光を背負う、僕ら。―第2楽章―



重ねた手はそのままにして、暗くなり始めた道を歩いた。



少しだけ歩みが遅いのは、お互いが少しでも二人の時間を長く過ごしたかったから。



寒さも繋いでいる手のぬくもりがあれば、全然苦にならなかった。



歩いている途中、気になっていたことをふと尋ねる。




「佐藤君の合格発表はいつだっけ?」


「確か……卒業式の前日だった」


「そっか……。前日なんだね」




今日から数えると、卒業式まで約2週間。


伸一の結果が分かるまでの時間もそれと同じだと考えると、短いようで結構長い時間に思えた。



きっとそれは、伸一自身が一番感じているだろう。



あたしも結果が分かるまで、とても長く感じられたから……。




「あのさ、麻木。一つ、わがまま言っていいか?」




伸一の口からポツリと言葉が漏れる。



顔を見上げると、緊張した横顔がアスファルトの地面を見ていた。



おもむろに、繋いでいる手を胸の高さに上げられる。




「……俺、麻木のピアノが聴きたい。
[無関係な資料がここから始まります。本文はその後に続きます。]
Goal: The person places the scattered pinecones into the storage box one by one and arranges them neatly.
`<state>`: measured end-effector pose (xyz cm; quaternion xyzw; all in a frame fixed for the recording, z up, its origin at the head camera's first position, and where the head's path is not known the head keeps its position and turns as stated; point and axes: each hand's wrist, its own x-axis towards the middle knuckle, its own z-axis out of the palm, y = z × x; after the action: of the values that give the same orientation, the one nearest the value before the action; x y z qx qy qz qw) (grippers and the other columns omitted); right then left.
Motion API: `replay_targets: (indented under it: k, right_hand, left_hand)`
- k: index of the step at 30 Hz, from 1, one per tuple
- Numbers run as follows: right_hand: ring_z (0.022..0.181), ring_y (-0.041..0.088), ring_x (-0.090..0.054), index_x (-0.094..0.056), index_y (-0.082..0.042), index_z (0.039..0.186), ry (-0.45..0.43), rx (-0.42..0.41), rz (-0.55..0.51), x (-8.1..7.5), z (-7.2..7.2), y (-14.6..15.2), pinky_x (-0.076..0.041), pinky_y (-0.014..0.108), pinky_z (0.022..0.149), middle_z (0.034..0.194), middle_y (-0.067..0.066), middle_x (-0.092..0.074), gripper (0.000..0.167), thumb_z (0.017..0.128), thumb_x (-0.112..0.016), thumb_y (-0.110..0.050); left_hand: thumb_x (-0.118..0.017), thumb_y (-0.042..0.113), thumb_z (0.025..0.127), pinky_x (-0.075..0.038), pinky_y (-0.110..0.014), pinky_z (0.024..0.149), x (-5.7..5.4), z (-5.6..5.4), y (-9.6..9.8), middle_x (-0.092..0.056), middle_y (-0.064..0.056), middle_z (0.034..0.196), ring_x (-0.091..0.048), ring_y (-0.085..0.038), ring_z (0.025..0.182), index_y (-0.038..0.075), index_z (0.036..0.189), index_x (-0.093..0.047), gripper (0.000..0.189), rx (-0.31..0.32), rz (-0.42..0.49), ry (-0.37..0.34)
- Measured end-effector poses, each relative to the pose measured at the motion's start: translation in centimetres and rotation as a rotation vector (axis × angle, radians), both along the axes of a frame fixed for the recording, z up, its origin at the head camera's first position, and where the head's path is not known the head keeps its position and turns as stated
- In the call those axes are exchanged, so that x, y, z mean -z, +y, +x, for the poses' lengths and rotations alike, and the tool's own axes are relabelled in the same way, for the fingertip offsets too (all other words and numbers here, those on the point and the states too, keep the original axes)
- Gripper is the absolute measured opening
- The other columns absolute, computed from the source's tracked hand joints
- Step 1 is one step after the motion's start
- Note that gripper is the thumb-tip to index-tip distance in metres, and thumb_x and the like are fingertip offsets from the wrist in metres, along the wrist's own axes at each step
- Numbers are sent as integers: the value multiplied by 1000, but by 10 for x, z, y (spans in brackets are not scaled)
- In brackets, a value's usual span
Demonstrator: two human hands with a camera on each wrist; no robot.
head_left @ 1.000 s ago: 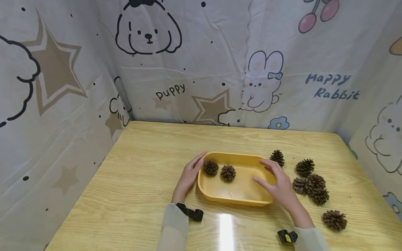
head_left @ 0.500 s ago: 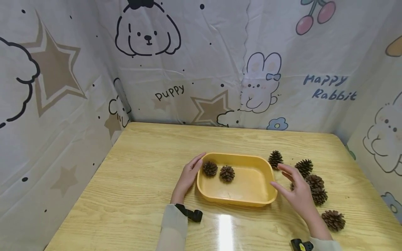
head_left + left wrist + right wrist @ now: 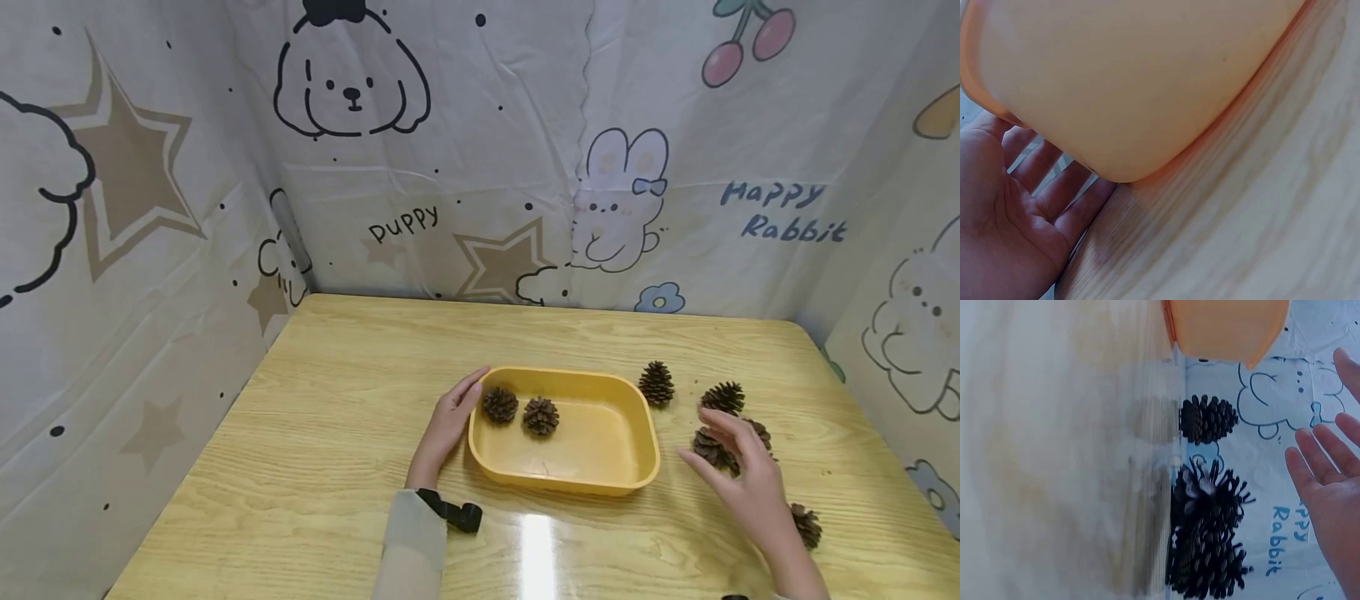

この手が音を奏でる瞬間を、出来ればあの部屋でもう一度見たいんだ」




伸一の視線があたしの指先から徐々に上へと上がっていく。



最終的にはあたしの瞳に定まる視線がとても熱くて、鼓動がうるさいくらい鳴り始めた。




「あの部屋って……旧音楽室のこと?」


「ああ。あの場所で、もう一度だけ麻木のピアノを聞きたいんだ。出来たら、卒業式の当日に。それで、あそこで伝えたいんだ。入試結果と……俺の気持ちも」




伸一と触れ合っている指先が熱を帯びていく。



真っ直ぐな視線にとても緊張した。